[Work request] Only the lines that include "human" should be copied from the data below.
Start of Data shown
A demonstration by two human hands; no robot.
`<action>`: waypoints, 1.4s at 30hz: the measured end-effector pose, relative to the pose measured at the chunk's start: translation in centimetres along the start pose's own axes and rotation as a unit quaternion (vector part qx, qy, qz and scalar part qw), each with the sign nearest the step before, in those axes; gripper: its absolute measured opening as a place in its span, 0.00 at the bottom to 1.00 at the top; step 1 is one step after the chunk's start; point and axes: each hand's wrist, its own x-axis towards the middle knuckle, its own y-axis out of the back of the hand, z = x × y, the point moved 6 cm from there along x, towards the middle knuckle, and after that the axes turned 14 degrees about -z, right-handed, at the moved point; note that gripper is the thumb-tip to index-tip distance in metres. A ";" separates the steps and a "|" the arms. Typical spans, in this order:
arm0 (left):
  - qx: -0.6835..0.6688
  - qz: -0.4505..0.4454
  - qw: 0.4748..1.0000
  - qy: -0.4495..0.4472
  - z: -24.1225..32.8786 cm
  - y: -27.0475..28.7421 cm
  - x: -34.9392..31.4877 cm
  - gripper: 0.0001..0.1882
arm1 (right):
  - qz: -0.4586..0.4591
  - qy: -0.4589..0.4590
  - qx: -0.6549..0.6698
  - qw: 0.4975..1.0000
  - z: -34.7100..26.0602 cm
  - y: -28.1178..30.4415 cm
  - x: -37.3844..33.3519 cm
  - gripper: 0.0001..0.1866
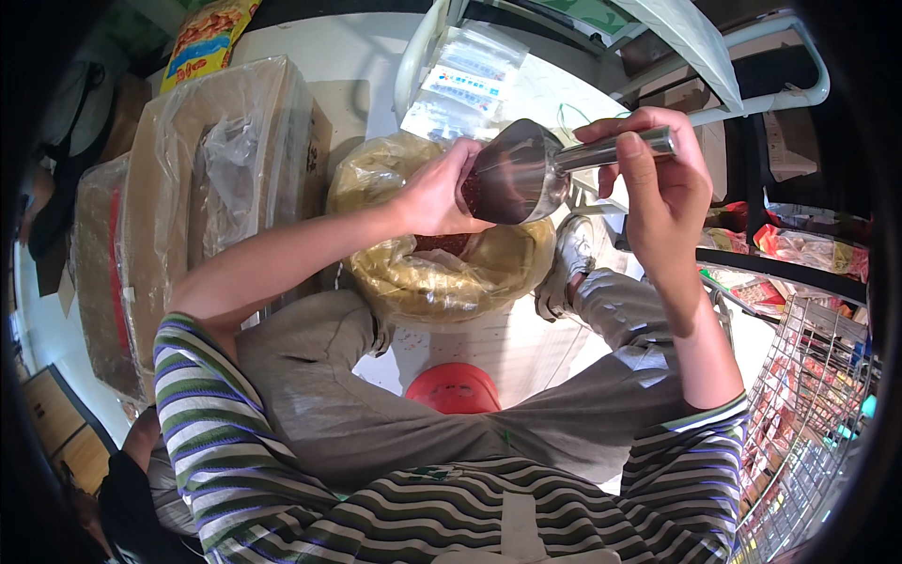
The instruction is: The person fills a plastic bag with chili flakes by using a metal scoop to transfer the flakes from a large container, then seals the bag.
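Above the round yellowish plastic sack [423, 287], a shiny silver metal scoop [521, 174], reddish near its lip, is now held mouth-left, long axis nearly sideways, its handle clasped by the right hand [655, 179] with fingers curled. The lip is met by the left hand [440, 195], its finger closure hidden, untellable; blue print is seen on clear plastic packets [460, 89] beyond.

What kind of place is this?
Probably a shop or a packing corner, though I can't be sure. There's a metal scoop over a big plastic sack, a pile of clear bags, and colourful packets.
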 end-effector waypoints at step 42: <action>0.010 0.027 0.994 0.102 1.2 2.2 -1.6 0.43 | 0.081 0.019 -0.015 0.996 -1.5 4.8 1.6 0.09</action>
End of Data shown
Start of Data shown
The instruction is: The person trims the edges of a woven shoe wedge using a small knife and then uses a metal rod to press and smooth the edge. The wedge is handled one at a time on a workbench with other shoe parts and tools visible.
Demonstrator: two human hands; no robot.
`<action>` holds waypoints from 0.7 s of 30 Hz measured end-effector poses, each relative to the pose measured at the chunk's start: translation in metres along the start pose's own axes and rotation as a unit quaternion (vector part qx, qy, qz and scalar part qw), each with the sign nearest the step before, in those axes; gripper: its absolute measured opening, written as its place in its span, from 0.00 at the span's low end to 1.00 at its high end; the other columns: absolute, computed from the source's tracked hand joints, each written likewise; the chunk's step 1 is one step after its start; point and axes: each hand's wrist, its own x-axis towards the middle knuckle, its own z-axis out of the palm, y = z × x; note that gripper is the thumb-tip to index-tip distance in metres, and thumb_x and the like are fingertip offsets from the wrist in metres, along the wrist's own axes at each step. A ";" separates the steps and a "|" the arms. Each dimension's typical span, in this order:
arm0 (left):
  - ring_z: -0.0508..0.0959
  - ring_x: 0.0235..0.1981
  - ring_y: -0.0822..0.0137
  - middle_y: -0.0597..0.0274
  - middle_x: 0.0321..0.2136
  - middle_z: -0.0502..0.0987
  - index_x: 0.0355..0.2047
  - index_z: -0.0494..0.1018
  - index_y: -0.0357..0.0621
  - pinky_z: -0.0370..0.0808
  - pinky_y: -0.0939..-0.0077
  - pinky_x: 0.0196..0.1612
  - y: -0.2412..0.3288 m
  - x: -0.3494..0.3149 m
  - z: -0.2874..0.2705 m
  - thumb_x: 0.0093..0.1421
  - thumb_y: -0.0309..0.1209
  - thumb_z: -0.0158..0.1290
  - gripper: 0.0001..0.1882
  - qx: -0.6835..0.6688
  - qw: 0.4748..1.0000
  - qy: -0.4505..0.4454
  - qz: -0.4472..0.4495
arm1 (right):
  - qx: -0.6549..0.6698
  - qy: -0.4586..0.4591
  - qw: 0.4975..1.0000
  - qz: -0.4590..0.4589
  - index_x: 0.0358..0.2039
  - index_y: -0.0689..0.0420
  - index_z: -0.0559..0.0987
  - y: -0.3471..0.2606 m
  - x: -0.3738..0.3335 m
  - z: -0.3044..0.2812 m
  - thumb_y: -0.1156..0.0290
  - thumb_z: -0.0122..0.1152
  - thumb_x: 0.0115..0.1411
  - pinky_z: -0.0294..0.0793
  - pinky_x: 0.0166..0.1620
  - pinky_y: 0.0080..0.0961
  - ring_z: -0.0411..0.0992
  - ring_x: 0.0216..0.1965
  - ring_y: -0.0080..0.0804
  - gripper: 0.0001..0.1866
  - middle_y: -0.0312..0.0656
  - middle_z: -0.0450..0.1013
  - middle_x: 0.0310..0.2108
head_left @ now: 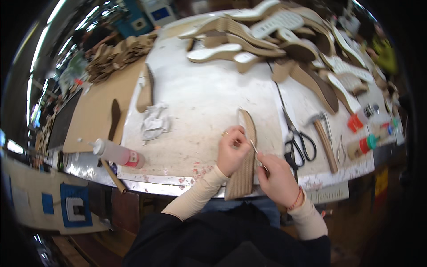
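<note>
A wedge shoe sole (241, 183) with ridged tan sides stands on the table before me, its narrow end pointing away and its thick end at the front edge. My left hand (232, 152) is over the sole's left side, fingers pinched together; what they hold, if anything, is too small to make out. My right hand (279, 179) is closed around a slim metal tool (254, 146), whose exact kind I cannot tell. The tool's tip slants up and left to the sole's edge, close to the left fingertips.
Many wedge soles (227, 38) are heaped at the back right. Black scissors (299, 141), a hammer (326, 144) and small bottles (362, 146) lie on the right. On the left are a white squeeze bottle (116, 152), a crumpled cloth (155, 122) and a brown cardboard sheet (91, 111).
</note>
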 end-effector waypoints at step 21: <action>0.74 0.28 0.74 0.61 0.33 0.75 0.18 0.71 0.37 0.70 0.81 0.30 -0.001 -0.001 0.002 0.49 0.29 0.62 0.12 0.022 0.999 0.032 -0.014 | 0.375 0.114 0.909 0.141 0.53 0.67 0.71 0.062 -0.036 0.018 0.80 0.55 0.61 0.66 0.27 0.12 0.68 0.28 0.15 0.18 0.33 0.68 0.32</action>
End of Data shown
[Result of this exercise]
A demonstration by two human hands; no robot.
Demonstrator: two human hands; no robot.

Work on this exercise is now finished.